Task requirements - Repeat precisely, and only, the lines between the line containing "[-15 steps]" and the end of the listing below, both ends included.

┌──

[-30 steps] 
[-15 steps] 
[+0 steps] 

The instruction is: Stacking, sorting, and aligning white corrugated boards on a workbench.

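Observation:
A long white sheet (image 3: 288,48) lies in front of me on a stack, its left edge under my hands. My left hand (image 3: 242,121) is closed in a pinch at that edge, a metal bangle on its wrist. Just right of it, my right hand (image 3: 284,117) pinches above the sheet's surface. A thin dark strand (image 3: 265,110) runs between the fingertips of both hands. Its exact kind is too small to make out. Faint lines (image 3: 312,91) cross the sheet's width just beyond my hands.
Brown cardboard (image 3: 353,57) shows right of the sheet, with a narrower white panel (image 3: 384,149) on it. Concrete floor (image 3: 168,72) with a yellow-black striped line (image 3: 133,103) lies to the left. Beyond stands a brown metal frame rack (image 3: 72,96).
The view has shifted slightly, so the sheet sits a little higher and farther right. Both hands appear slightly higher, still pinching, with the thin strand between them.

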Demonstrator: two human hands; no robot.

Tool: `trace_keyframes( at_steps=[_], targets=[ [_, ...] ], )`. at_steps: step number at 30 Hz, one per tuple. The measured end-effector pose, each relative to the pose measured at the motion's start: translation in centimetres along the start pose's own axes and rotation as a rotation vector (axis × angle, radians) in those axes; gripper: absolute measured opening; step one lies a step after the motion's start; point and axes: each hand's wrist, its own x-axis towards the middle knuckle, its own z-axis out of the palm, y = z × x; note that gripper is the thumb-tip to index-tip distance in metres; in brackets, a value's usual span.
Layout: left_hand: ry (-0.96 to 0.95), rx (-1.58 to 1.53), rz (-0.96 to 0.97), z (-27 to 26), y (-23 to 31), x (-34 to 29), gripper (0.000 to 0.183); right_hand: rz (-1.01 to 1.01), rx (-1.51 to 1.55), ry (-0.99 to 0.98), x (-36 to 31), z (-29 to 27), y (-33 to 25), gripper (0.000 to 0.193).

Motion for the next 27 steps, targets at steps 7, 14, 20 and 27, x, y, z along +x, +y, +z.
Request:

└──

Response -
[-15 steps] 
[+0 steps] 

The instruction is: Stacking, sorting, and aligning white corrugated boards on a workbench.

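Observation:
A long white sheet (image 3: 288,48) lies in front of me on a stack, its left edge under my hands. My left hand (image 3: 242,121) is closed in a pinch at that edge, a metal bangle on its wrist. Just right of it, my right hand (image 3: 284,117) pinches above the sheet's surface. A thin dark strand (image 3: 265,110) runs between the fingertips of both hands. Its exact kind is too small to make out. Faint lines (image 3: 312,91) cross the sheet's width just beyond my hands.
Brown cardboard (image 3: 353,57) shows right of the sheet, with a narrower white panel (image 3: 384,149) on it. Concrete floor (image 3: 168,72) with a yellow-black striped line (image 3: 133,103) lies to the left. Beyond stands a brown metal frame rack (image 3: 72,96).
The view has shifted slightly, so the sheet sits a little higher and farther right. Both hands appear slightly higher, still pinching, with the thin strand between them.
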
Demonstrator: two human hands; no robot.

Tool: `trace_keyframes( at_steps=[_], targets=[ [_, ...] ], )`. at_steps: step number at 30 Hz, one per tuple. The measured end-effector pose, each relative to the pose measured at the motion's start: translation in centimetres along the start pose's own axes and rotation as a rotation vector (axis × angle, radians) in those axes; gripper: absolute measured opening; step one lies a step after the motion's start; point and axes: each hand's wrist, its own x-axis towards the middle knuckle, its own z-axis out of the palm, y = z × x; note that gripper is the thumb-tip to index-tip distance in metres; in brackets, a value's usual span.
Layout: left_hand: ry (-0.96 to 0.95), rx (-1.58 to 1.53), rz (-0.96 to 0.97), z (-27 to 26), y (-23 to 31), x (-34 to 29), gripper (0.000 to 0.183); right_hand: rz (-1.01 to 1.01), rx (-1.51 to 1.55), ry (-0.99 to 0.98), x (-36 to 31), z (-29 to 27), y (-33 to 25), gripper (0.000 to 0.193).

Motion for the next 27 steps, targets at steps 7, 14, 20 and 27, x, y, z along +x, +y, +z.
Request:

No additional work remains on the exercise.